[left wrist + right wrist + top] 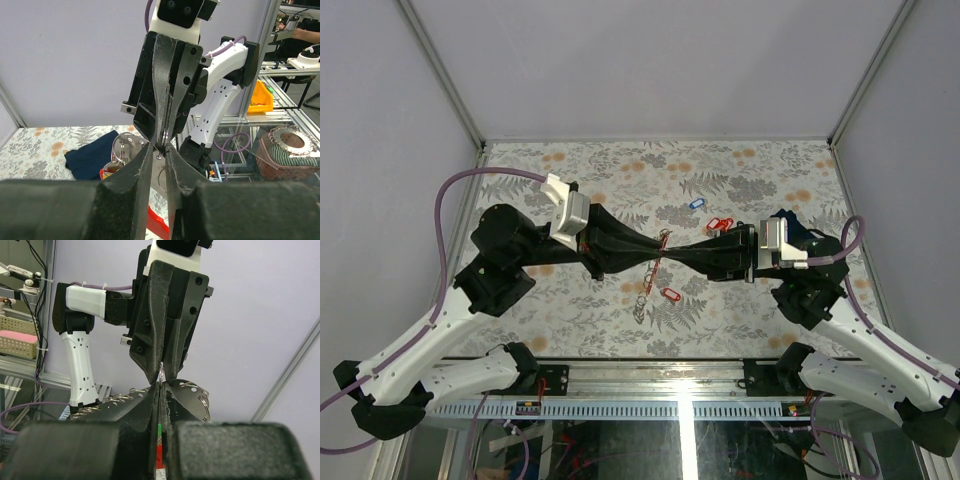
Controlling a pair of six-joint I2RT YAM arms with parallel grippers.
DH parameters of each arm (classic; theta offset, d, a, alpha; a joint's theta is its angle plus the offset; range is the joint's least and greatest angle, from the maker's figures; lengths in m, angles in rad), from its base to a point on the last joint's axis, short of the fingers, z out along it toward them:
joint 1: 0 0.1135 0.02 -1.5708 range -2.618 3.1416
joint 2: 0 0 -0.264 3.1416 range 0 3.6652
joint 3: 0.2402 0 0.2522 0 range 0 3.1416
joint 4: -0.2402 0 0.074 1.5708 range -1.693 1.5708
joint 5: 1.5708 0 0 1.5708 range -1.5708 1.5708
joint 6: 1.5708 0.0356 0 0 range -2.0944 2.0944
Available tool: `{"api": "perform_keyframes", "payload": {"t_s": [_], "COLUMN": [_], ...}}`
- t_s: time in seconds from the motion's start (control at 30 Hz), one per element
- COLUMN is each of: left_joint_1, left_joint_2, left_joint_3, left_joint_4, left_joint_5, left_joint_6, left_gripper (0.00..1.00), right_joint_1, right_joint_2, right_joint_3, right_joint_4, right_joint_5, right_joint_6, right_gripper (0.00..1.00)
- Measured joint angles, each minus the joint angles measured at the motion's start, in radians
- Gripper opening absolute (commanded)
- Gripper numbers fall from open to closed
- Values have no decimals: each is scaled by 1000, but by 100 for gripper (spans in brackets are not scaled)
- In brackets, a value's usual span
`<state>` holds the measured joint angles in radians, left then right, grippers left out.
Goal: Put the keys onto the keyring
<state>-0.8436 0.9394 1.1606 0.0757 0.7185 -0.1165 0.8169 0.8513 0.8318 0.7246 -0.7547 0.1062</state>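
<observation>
Where left gripper meets right gripper, table edges lie well away.

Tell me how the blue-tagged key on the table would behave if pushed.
The blue-tagged key looks tiny and flat, so it would probably slide, not roll. Being so small, it is likely light and easily flicked away.

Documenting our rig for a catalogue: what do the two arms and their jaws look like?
The left arm and right arm each have white perforated lower links, black joints and black upper sections. A purple cable loops along each, with a pale grey camera block at the wrist. The jaws are black, rough-textured, tapering to narrow tips.
</observation>
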Motion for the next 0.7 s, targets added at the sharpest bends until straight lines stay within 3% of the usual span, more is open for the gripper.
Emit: {"api": "perform_keyframes", "payload": {"t_s": [0.13, 0.27, 0.47, 0.7], "left_joint_1": [0, 0, 0, 0], "left_joint_2": [0, -1, -3, 0], "left_joint_3": [0, 0, 12, 62], "left_joint_4": [1, 0, -38, -196], "left_joint_5": [0, 0, -19, -60], "left_joint_6": [-2, -1, 12, 61], "left_gripper": [0, 0, 0, 0], "right_joint_1": [0, 0, 2, 3], "right_joint_2": [3, 3, -5, -118], "right_joint_3": [1, 1, 15, 18], "right_joint_4": [0, 0, -60, -274], "right_joint_5": [-3, -6, -1, 60], "right_joint_6": [4, 7, -24, -159], "right_gripper": [1, 3, 23, 26]}}
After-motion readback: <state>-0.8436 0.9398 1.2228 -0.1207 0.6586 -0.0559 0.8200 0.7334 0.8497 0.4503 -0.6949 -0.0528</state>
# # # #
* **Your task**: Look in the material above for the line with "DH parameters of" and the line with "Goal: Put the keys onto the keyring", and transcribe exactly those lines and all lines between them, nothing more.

* **Solution to the exercise**:
DH parameters of each arm (classic; theta offset, d, a, alpha; a joint's theta is its angle plus the offset; range is the joint's least and greatest angle, from the maker's figures; lengths in m, angles in rad), from its base to a point on the last joint's axis, short of the fingers, z out along it toward them:
joint 1: 0 0.1135 0.02 -1.5708 range -2.618 3.1416
joint 2: 0 0 -0.264 3.1416 range 0 3.6652
joint 3: 0.2402 0 0.2522 0 range 0 3.1416
joint 4: -0.2402 0 0.074 1.5708 range -1.693 1.5708
joint 5: 1.5708 0 0 1.5708 range -1.5708 1.5708
joint 6: 1.5708 0.0356 0 0 range -2.0944 2.0944
Available tool: `{"api": "perform_keyframes", "payload": {"t_s": [_], "COLUMN": [_], ...}}`
- t_s: time in seconds from the motion's start (control at 30 Hz), one per element
- COLUMN is each of: left_joint_1, left_joint_2, left_joint_3, left_joint_4, left_joint_5, left_joint_6, left_gripper (0.00..1.00), right_joint_1, right_joint_2, right_joint_3, right_joint_4, right_joint_5, right_joint_6, right_gripper (0.00..1.00)
- Measured joint angles, each minus the joint angles measured at the motion's start, in radians
- Gripper opening absolute (commanded)
- Gripper numbers fall from open to closed
- Values have no decimals: each is scaled by 1000, but by 100 for gripper (spans in brackets are not scaled)
- In brackets, a value's usual span
`<state>` holds the measured joint angles in radians, left then right, grippers left out.
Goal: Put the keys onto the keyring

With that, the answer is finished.